What to do: All of the data should be repeated exactly; pictures are not part of the copy.
(Beginning of Data below)
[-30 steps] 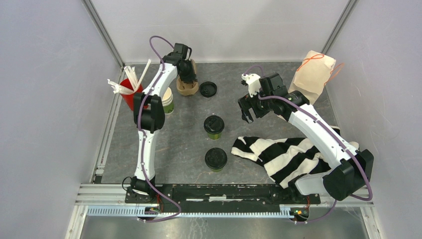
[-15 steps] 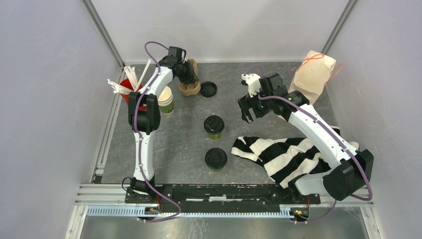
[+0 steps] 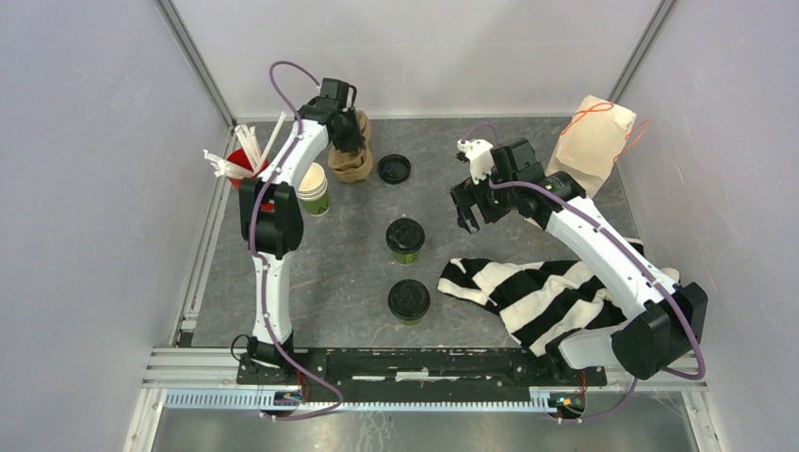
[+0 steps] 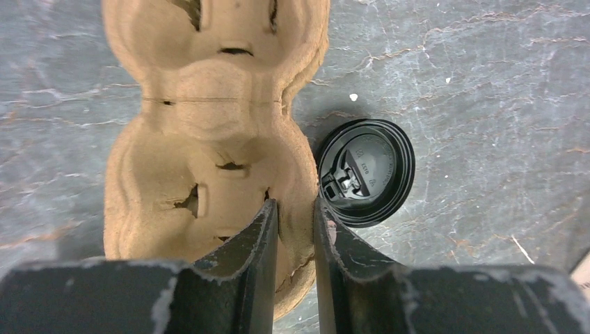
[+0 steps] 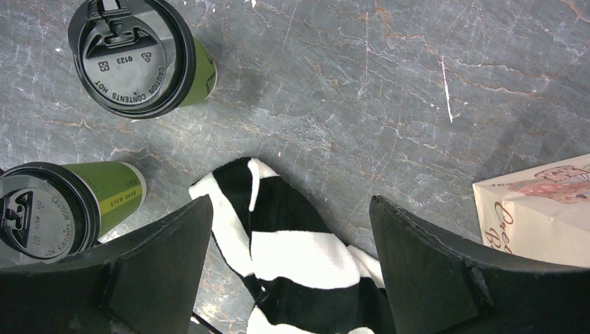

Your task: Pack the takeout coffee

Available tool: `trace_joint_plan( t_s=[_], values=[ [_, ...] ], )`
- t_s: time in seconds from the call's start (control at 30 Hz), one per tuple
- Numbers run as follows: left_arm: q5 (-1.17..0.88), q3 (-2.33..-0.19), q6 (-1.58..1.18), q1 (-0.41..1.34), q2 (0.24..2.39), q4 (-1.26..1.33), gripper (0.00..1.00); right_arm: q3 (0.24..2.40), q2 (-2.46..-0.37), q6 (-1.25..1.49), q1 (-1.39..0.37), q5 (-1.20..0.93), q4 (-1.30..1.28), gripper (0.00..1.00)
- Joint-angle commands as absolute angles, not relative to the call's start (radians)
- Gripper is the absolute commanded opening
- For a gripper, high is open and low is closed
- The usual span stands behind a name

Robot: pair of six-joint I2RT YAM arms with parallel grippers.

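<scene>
Grey slate tabletop (image 4: 487, 104) is lying under everything. My left claw (image 4: 294, 203) is clamping the side wall of the brown pulp carrier (image 4: 209, 104) at the far left, one finger inside a well and one outside, with a loose black lid (image 4: 367, 172) lying just beside it. My right claw (image 5: 289, 202) is hanging with its jaws wide apart, gripping nothing, above a striped cloth (image 5: 299, 250). The farther green cup (image 3: 405, 237) and the nearer green cup (image 3: 409, 299) — both lidded — are standing mid-table, apart from the carrier.
</scene>
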State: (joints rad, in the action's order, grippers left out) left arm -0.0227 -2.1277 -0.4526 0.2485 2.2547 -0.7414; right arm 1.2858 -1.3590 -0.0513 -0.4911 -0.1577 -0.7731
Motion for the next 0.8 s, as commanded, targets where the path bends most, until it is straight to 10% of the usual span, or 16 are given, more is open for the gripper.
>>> trace_joint_plan(
  t_s=[0.0, 0.77],
  values=[
    [0.134, -2.24, -0.349, 0.287, 2.223, -0.83, 0.24, 1.308, -1.365, -0.066, -0.497, -0.167, -0.758, 0.9],
    [0.53, -2.378, -0.194, 0.44, 2.277, -0.914, 0.02, 1.308, -1.367, -0.063, -0.498, -0.181, -0.76, 0.9]
  ],
)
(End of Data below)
Output:
[-30 steps] 
[-15 steps] 
[+0 steps] 
[+0 steps] 
[+0 steps] 

Your task: Pack the takeout coffee

Available tool: `trace_joint_plan( t_s=[_], values=[ [_, ...] ], )`
- t_s: time in seconds from the call's start (control at 30 Hz), one per tuple
- Numbers run as follows: left_arm: q5 (-1.17..0.88), q3 (-2.33..-0.19), q6 (-1.58..1.18), q1 (-0.41..1.34), q2 (0.24..2.39), q4 (-1.26..1.33), gripper (0.00..1.00); right_arm: q3 (0.24..2.40), q2 (-2.46..-0.37), q6 (-1.25..1.49), q1 (-1.39..0.37), q5 (-1.20..0.93), q4 (-1.30..1.28), gripper (0.00..1.00)
- Joint-angle commands as absolute angles, not relative to the call's start (radians)
- Gripper is the absolute commanded opening
- For a gripper, high is open and low is closed
- The usual span stands behind a name

Robot: pair of six-joint I2RT YAM arms with parallel grippers.

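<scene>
Grey slate tabletop (image 4: 487, 104) is lying under everything. My left claw (image 4: 294, 203) is clamping the side wall of the brown pulp carrier (image 4: 209, 104) at the far left, one finger inside a well and one outside, with a loose black lid (image 4: 367, 172) lying just beside it. My right claw (image 5: 289, 202) is hanging with its jaws wide apart, gripping nothing, above a striped cloth (image 5: 299, 250). The farther green cup (image 3: 405, 237) and the nearer green cup (image 3: 409, 299) — both lidded — are standing mid-table, apart from the carrier.
</scene>
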State: (joints rad, in the action's order, grippers left out) left arm -0.0227 -2.1277 -0.4526 0.2485 2.2547 -0.7414; right arm 1.2858 -1.3590 -0.0513 -0.4911 -0.1577 -0.7731
Motion for the next 0.8 s, as commanded, targets where the path bends most, until it is straight to 10% of the usual span, or 16 are given, more is open for the gripper.
>>> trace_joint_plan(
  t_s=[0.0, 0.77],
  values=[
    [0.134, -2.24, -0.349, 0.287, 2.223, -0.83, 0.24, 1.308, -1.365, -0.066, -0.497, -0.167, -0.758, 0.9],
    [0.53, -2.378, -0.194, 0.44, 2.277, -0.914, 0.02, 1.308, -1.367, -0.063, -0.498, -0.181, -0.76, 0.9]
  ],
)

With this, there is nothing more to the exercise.